Kardeş topraklarının işgal edilmesine kayıtsız kalmayan Osmanlı,  

Kafkas İslam Ordusu’nu kurarak  

İşgalcileri kısa sürede vatan topraklarından söküp atmış 

15 Eylül 1918 de Bakü’ye bayrağımızı dikmişti. 

 

NURİ PAŞA 

Bu görevi 

Deruhte etmek maksadıyla 

Başkumandan vekili Enver Paşa, kardeşi Nuri Paşayı görevlendirmiş, 

Nuri Paşa da bu görevi hakkıyla yerine getirmişti. 

 

(Burada iki not düşmek istiyorum: 

Birincisi 1918’de “Osmanlı bitti…” diyenlerin yanılgısı. 

O yıllarda  

Eğer Osmanlı gerçekten bitmiş olsaydı, 

Kafkas İslam Ordusu’nu kurup  

Azerbaycan’ı Rus ve Ermenilerin elinden alamazdı. 

 

İkincisi: 

Nuri Paşa’nın(Killigil) dramatik hayatıdır. 

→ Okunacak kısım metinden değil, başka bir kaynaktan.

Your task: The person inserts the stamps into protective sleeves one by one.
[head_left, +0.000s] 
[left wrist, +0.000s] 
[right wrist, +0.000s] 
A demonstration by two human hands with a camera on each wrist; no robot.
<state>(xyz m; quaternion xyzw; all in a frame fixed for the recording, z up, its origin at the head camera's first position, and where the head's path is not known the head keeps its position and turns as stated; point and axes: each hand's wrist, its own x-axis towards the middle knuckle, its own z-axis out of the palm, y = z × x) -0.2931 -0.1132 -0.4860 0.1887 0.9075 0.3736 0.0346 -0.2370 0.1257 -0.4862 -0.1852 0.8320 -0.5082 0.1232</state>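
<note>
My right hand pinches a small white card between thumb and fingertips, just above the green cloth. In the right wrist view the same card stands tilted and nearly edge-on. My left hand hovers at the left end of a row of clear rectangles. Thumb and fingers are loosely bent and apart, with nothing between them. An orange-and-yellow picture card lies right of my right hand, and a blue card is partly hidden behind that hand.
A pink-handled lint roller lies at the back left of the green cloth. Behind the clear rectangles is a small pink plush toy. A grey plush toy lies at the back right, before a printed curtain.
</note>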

Nuri Paşa yakın tarihimiz açısından incelenmesi gereken önemli bir şahsiyettir 

Askerlikte başarılı olduğu kadar 

Türkiye’nin  

Silah sanayisine başlangıç teşkil edecek çok önemli projeleri de geliştirmiştir. 

 9 mm’lik tabancaların seri üretimi, havan topu vs gibi silahları üreten bir fabrika kurmuş ancak o fabrika kendisi ile birlikte havaya uçurulmuştur 

 

Nuri Killigil 

O yıllarda ürettiği silahları Arap ülkelerine satmak için anlaşmalar yapmıştı.  

Bu sırada 

İsrail kurulmuş ve Türkiye batı istikametine doğru koştuğu için İsrail’i tanımıştı. Nuri Killigil ise bu hareketiyle o günkü hükumet politikasına ters düşmüştü. 

Kendisi ile birlikte 

Fabrikasının havaya uçurulması, ülkemizin dönüm noktalarından biridir.  

Çünkü 

Bu hadiseden sonra,  

Son 15 yıla kadar kimse milli silah üretimi için harekete geçmeye cesaret edememiştir.) 

 

SONRA 

Azerbaycan  

1918’de bu şekilde kurtarıldıktan sonra  

İlişkilerimiz  

Çok dramatik bir hal alır. 

Biz bağımsız olduk  

Ama 

Onlar Bolşeviklerin işgaline uğrayarak uzun süren bir esirlik hayatına girdiler. 

 

Yazı uzayacağı için 

Ankara’dan giden telkinlerle “Yeşil Ordu” nun Azerbaycan’a girmesine müsaade edilmesi ve Azerbaycan’ın Bolşevizm’in kucağına itilmesi meselesine girmiyorum.  

 

BORALTAN KÖPRÜSÜ 

VE 

BİZİM BAĞIMSIZLIĞIMIZ 

Biz bağımsız olduk  

Ama 

Bizim bağımsızlığımız da bugünkü Kazakistan veya bazı Arap ülkelerinin bağımsızlığı(!) gibi bir şeydi. 

Nasıl ki, 

Azerbaycan işgale uğramışken, kardeş halklarımız Rusya korkusundan Azerbaycan’a.. Araplar da Amerika korkusundan Filistinli kardeşlerine sahip çıkamazken (bazı Arap ülkeleri gönüllü olarak Filistin işgaline destek veriyor)   

Aynen 

Biz de o yıllarda kardeşlerimizin başına gelen felaketlere korkudan ses çıkaramıyorduk. 

 

Bunun en acı örneği 

Boraltan Köprüsünde yaşanan hadisedir. 

Stalin’in kükremesinden çekinen İnönü  

Bize sığınmış olan 195 (başka bir iddiaya göre 407) Azeri kardeşimizi Ruslara teslim ederek 

Bu biçarelerin köprünün hemen ötesinde 

Ve  

Teslim heyetinin gözleri önünde infaz edilmeleridir. 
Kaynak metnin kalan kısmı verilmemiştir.